One of our Brother Rice teachers, Mrs. Carbol, had plenty to recount from her experience at the Consulate.
“For the Consul himself to come out with his helpers and to give us the kind of welcome they gave us was very unusual, “said Mrs. Carbol. “I was very honored that they would do that for us.”
Next, Mrs. Carbol provided detail of why having consulates everywhere is important relating it to
Americans in other country.
Mrs. Carbol said, “If you are an American in another country, and you run into some trouble, you are supposed to find the American embassy and they will help you just like this Mexican Consulate helps Mexican nationals in the city of Chicago.”
After visiting the consulate, the Spanish classes hopped back onto the bus so we could go to the Mexican Art Museum. When we arrived at the museum, the peach and orange colored walls conveyed to us vivid artistry that we wouldn't have seen at any other museum. We walked all about the museum, going into different doors to observe the paintings and sculptures created by Mexican artists, which was a great representation of Mexican culture.

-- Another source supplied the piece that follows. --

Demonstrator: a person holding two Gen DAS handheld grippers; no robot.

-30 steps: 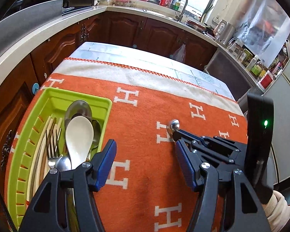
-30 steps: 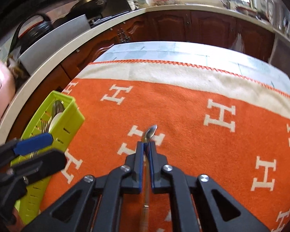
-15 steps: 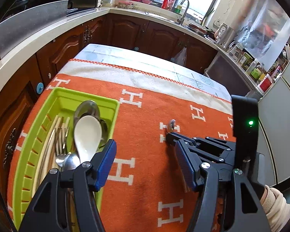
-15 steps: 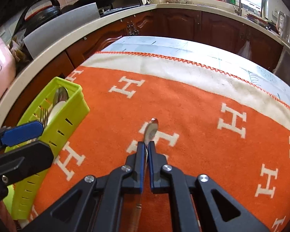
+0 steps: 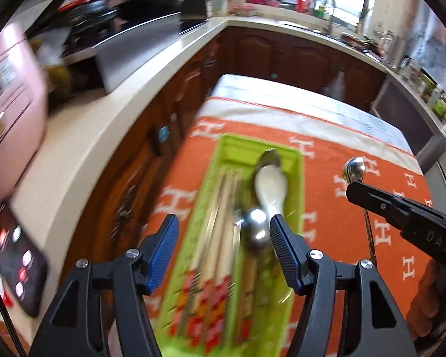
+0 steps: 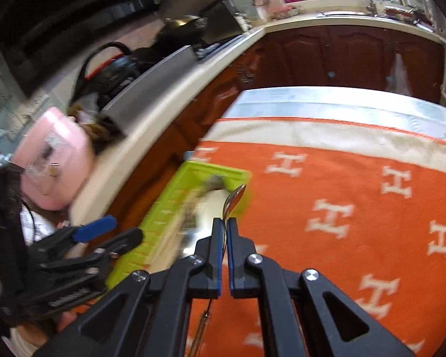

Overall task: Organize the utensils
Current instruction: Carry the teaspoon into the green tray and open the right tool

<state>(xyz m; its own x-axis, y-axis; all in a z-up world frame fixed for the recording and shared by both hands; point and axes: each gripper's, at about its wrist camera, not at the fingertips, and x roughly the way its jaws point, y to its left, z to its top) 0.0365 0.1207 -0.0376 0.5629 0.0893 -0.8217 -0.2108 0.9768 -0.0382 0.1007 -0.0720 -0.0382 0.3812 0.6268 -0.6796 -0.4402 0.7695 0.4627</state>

Next, we had a tour into the room of the altars for the Dia De Los Muertos (Day of the Dead) celebration. In Mexico, the Day of the Dead happens immediately after October 31 to honor the lost ones of families; they honor their late family members by making altars with pictures and their favorite things, for example, food, sports team memorabilia, and hobbies. Similarly, the museum contained altars with dogs and wreaths dedicated to families who died in World War II. Another altar contained a road sign (located in Southern California) to warn drivers near the Mexico border to not accidentally hit immigrants crossing the border into the United States. A more local altar was created by predominantly Latino students from a local school in the area to remember their art teacher, Mr. Pino. They filled his altar with Cubs memorabilia, art tools, and pictures of his family.

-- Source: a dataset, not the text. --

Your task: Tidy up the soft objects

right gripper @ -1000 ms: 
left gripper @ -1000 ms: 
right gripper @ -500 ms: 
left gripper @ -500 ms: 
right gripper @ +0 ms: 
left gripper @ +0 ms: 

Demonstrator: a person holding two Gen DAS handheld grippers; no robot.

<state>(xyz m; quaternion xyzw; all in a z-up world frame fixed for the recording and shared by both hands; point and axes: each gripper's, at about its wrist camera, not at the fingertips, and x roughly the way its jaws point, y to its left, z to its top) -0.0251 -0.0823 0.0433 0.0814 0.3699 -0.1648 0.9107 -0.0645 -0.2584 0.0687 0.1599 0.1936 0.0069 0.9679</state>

I asked my Spanish teacher, Ms. Lynch, for her opinion of the tour of the altars: “The altars are phenomenal. People had such imagination. They [the altars] had a theme that they did not have before, but this year, they were themed as opposed to personal loss and remembrance. This was refreshing; I liked the themes, and it was very bright with child safety, drinking and driving, responsibility, political commentary on the administration, citizenship, and immigration.”
Next, we traveled back to the bus after the tour to depart to our final destination. We went to Taqueria Los Comales, a Mexican restaurant located near the Heart of Chicago neighborhood. As soon as we stepped into the restaurant, I smelled a variety of piquant spices, so I immediately knew that this food was going to not only be delicious, but authentic. All of us dispersed throughout the restaurant, finding tables to sit. Once seated, our orders were taken.

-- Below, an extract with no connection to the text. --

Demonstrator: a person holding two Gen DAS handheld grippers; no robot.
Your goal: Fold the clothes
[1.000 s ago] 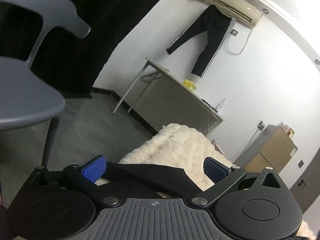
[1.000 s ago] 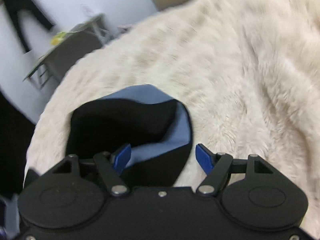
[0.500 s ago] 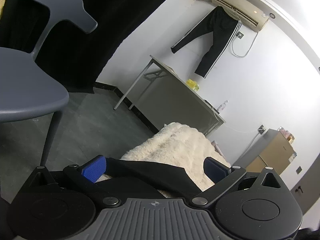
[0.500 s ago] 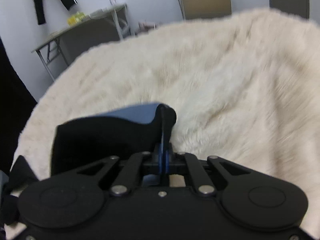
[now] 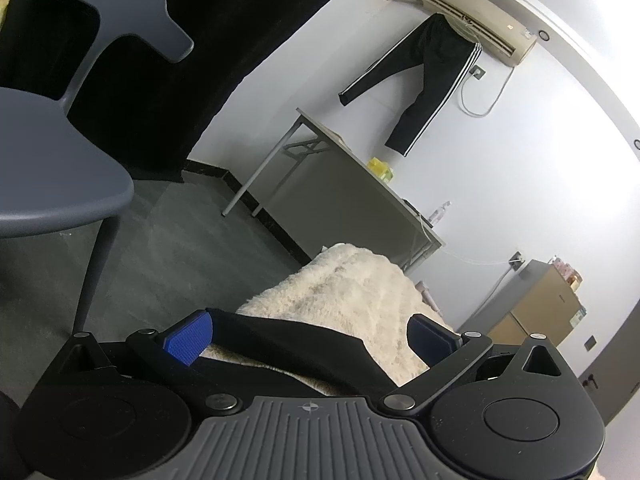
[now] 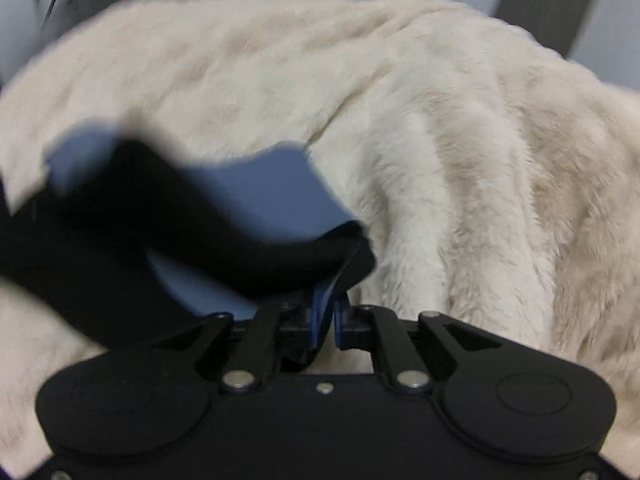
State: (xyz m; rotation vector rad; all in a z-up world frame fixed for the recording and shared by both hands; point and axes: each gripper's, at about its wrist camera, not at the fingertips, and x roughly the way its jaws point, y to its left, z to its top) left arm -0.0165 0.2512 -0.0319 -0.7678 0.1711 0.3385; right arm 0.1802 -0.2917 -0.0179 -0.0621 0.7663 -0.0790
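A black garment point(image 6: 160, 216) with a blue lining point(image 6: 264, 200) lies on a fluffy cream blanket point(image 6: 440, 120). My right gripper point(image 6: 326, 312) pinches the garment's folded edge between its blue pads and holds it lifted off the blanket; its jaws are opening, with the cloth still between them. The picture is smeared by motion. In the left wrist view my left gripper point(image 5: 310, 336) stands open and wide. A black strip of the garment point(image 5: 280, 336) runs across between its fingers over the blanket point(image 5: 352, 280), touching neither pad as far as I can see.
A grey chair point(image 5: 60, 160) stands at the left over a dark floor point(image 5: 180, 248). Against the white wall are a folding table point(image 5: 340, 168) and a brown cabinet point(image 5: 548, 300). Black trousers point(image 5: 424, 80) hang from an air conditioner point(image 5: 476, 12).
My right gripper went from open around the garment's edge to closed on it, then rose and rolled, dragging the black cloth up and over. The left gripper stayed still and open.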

I asked my classmate, Tim Novick, what he thought on the restaurant food: “The steak tacos and churros
were delicious. The steak was tender and very flavorful.”
I ordered three chicken tacos with Spanish rice and beans. Not only did the tacos taste amazing, but they had a robust flavor that you would only taste through native Mexican spices.
After we finished eating, the restaurant gave all of us each one free churro, which was the perfect ending to a cultural-filled, Spanish field trip.